Recorded information:
+++
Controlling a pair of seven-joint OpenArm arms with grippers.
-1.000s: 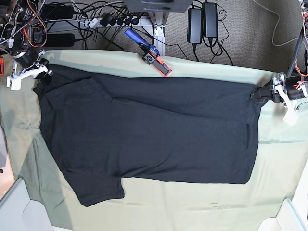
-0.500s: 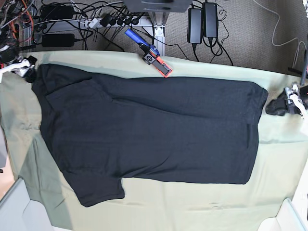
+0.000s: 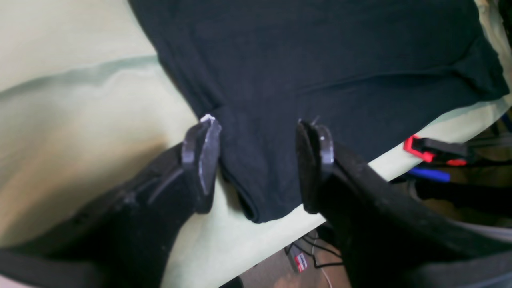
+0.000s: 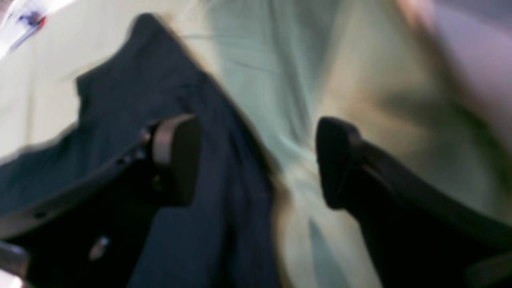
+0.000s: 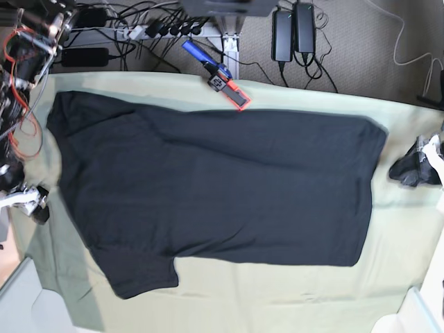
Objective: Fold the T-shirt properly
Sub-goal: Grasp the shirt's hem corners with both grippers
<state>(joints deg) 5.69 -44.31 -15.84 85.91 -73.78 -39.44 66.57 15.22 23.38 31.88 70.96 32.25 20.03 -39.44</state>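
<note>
Left gripper (image 3: 258, 164) wide, nothing between fingers; right gripper (image 4: 258, 162) wide too, also empty. Both beside black T-shirt (image 5: 222, 187), spread on pale table cloth (image 5: 277, 298), partly folded. Step likely regrip between folds; next move needs matched edge grasps, sleeve probably tucked inward.

Fingers (image 3: 202, 168) dark grey to black, blunt rounded ends; small round screw heads dot the black linkages behind them. Right arm (image 5: 15, 132) shows black and silvery metal parts, red-orange cable looping alongside, white angular pieces near the fingers. Left arm (image 5: 431, 156) shows similar white piece against black.
</note>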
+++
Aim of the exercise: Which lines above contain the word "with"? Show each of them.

Expected output:
Controlling a pair of seven-joint OpenArm arms with grippers.
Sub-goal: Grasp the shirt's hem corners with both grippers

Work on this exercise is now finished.